An excellent book I’d recommend for you to read and work through now is Becoming Us: 8 Steps to Grow a Family that Thrives by Elly Taylor. Specifically about the transition that pulls apart the structure of the partnership to shape your family into something new as children arrive… about grappling with new identities and balancing individual growth with connection as a couple and then as a family unit.
Thank you so much for sharing your story @hyacinthbucket! I cried when I first read it cause it felt so familiar. [name_f]My[/name_f] partner isn’t doing that yolo thing thank goodness, other than surfing whenever he can which he knows he won’t be able to do when bub is here, but everything about being in a new place and feeling so isolated really resonated. I know if I were happier and more fulfilled in my surroundings I wouldn’t be picking him apart so much.

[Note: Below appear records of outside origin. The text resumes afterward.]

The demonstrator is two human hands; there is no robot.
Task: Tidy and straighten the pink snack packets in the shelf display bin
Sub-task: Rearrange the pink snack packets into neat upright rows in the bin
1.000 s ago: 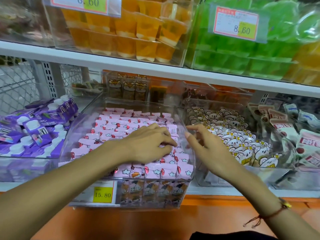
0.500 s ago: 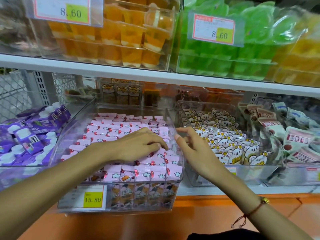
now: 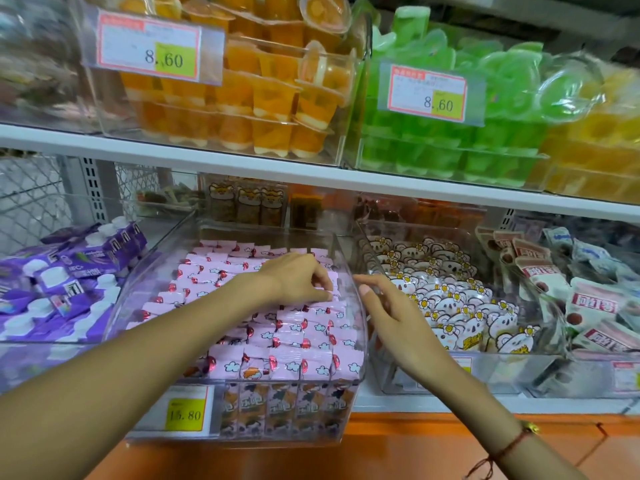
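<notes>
Rows of pink snack packets point(image 3: 294, 327) fill a clear plastic display bin point(image 3: 145, 282) on the lower shelf. My left hand point(image 3: 298, 278) reaches in over the right half of the bin, and its curled fingers and thumb pinch a pink packet in a row near the right wall. My right hand point(image 3: 391, 313) hovers at the bin's right wall with its fingers loosely extended, holding nothing. A row of packets stands upright behind the bin's front wall, beside a yellow price tag point(image 3: 183, 414).
Purple pouches point(image 3: 65, 282) lie in the bin to the left. A bin of white bear-print packets point(image 3: 450, 299) stands to the right, with red-and-white packets point(image 3: 588, 306) beyond it. The white shelf above point(image 3: 242, 168) carries orange and green jelly cups.
My left hand has stayed on the packets near the bin's right wall, its fingers curling tighter. My right hand stays by that wall. The view has shifted slightly.
</notes>
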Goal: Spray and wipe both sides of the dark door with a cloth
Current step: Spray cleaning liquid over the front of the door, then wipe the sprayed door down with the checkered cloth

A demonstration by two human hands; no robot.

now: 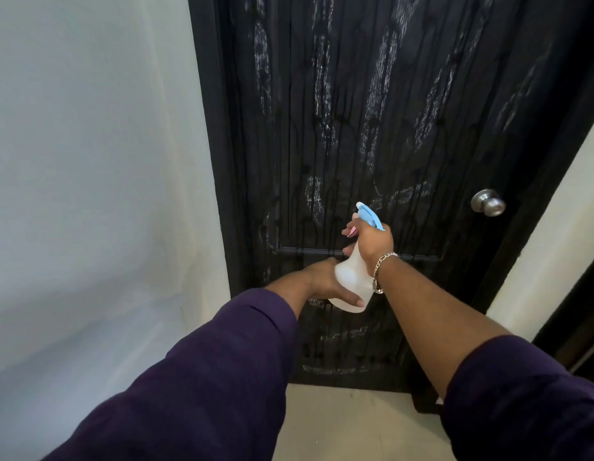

I think I feel most mad cause I’ve always been so independent and social and I’ve suddenly found myself here and largely reliant on him and in a community that is so insular. I’m like this isn’t me how did I end up here I’ve got so much else going for me beyond this small island where I can’t seem to fully express myself. I want to run away with our little girl and live life on my own terms again but it doesn’t seem fair to him at all especially when he really tries so hard to make me happy. Most of the time… this morning he randomly decided he didn’t like our chosen name for the baby and it felt so spiteful and made me so upset, cause I can’t see her as anything other than that name. He said I’m sure you’ll find something else you like and I was like you’ve got to be kidding me I know every name under the sun and this is the only one that works for our girl. I dunno, I’m just venting now.
I’m going to keep trying to find ways to be me here, join some art classes maybe and keep reaching out. If it’s still not working in a year I’ll look at going home, and he can either join or not I guess.
I don’t have anymore advice for you, but I just wanted to say that I’m so sorry you’re feeling this way. And please know that you’re welcome here to vent as much as you need or want.